マニアじゃなくても買えるアルファロメオ?
アルファロメオといえば、よほどの自動車マニアかイタリア車に何らかのこだわりを持つ数寄者が乗るクルマというイメージがあったのだが、トナーレは同ブランドの初心者にも優しいさまざまな特徴を持つSUVだ。
まず、サイズ的に日本でも乗りやすい。「Cセグメント」に属するコンパクトSUVのトナーレは、ボディサイズが全長4,530mm、全幅1,835mm、全高1,600mmと手の内感がある。特に1,840mmを切る横幅が嬉しいし、運転しやすそうだ。
そして燃費も悪くない。パワートレインは新開発の1.5L直列4気筒直噴ターボエンジン(最高出力160PS、最大トルク240Nm)に48Vモーター(同20PS、135Nm)を組み合わせたマイルドハイブリッド(MHEV)。低速時(15~20km/h)はモーターで走行し、モーターの負荷が高まるとエンジンが起動して加速をアシストする仕組みだ。アクセルオフにすると燃費向上に寄与するコースティングモードに切り替わり、減速時には回生でバッテリーを充電する。Cセグメントの輸入SUVにはガソリン、ディーゼル、MHEV、ハイブリッド(HV)など多彩なパワートレインがそろっているが、トナーレの燃費16.7km/Lは「HVをのぞけばクラストップレベル」だとステランティスジャパンは強調する。
最新のクルマらしく、先進装備を満載している点もトナーレの魅力だ。12.3インチの大型デジタルクラスターメーター、アイシン製のナビ、スマートフォンとの連携も可能なコネクテッド機能、先進運転支援システム(ADAS)などは標準装備となっているので、使い勝手の面でもライバル達に引けを取らないのではないかと考えられる。
それでいて、アルファロメオ伝統の「スポーティネス」も兼ね備えているのがトナーレの特徴だという。例えば俊敏なハンドリング性能やリニアな応答性などだ。快適なクルマでありながら、ブランドの特徴である「曲がる楽しさ」を併せ持つクルマに仕上がっているとステランティスジャパンは自信を示す。
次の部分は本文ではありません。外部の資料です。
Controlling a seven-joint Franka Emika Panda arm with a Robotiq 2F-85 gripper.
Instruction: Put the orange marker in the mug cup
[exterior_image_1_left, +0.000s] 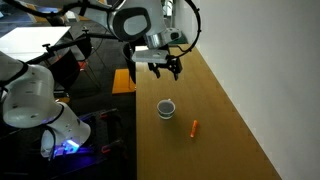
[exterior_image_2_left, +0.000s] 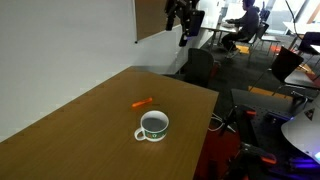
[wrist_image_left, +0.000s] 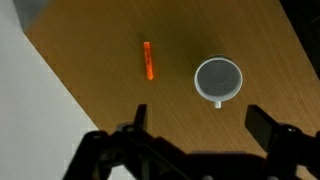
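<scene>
Wrist view: my gripper (wrist_image_left: 203, 128) hangs spread wide, empty, above the surface (wrist_image_left: 100, 60); orange marker (wrist_image_left: 148, 62) lies between its edge and mug cup (wrist_image_left: 218, 80).

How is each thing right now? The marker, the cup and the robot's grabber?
Marker: lying flat on the table, apart from the mug, not held.
Mug: standing upright, looks empty.
Gripper: jaws open, holding nothing, up above the table.
</scene>
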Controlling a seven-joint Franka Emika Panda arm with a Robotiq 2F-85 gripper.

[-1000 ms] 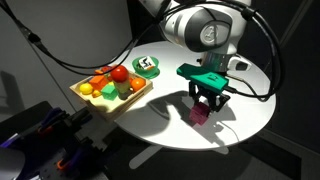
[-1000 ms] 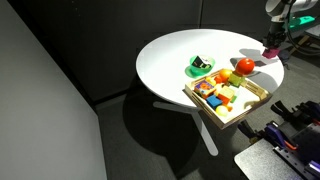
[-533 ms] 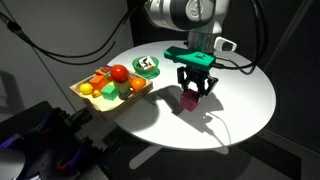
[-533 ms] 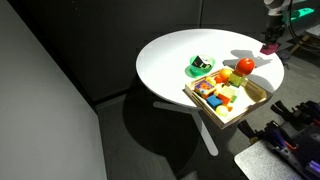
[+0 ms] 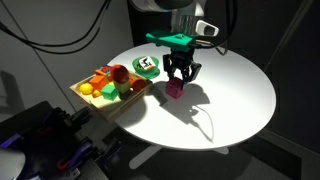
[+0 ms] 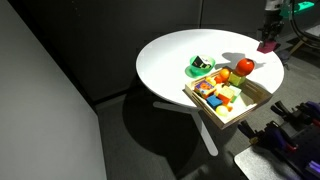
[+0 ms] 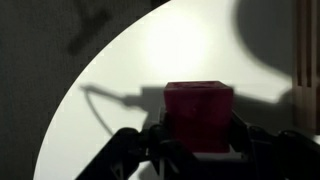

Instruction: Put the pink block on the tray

アルファロメオの入門編になりそうなトナーレの登場により、これまで同ブランドのクルマに興味がなかった人、「アルファロメオは私のような一般人が乗るクルマではない」と考えていたような人を取り込めるのでは? トナーレの発表会で話を聞いたプロダクトマネージャーに水を向けてみると、「ようやく、ショッピングリストに入れていただけるかもしれませんね」とのこと。間口は広いが奥は深い。そんなクルマに仕上がっているとしたら、トナーレの競争力は高そうだ。
価格は「Ti」(ティーアイ、受注生産)グレードが524万円、日本導入記念モデルの「Edizione Speciale」(エディツィオーネ・スペチアーレ)グレードが578万円。思ったほど高くないという印象なのだが、どうだろうか。導入記念モデルが売り切れたら「ヴェローチェ」というグレードが入ってくる予定だ。
「Ti」の装備については、「付けてはみたものの実際には使わないようなものは外して、お客様が本当に必要とするものを標準装備としました」(前出のプロダクトマネージャー)とのこと。導入記念モデルには専用の20インチアルミホイール、ステアリングヒーター、レザーシート(電動調整、シートヒーター、ベンチレーションつき)、プレミアムオーディオなどの快適装備が追加となる。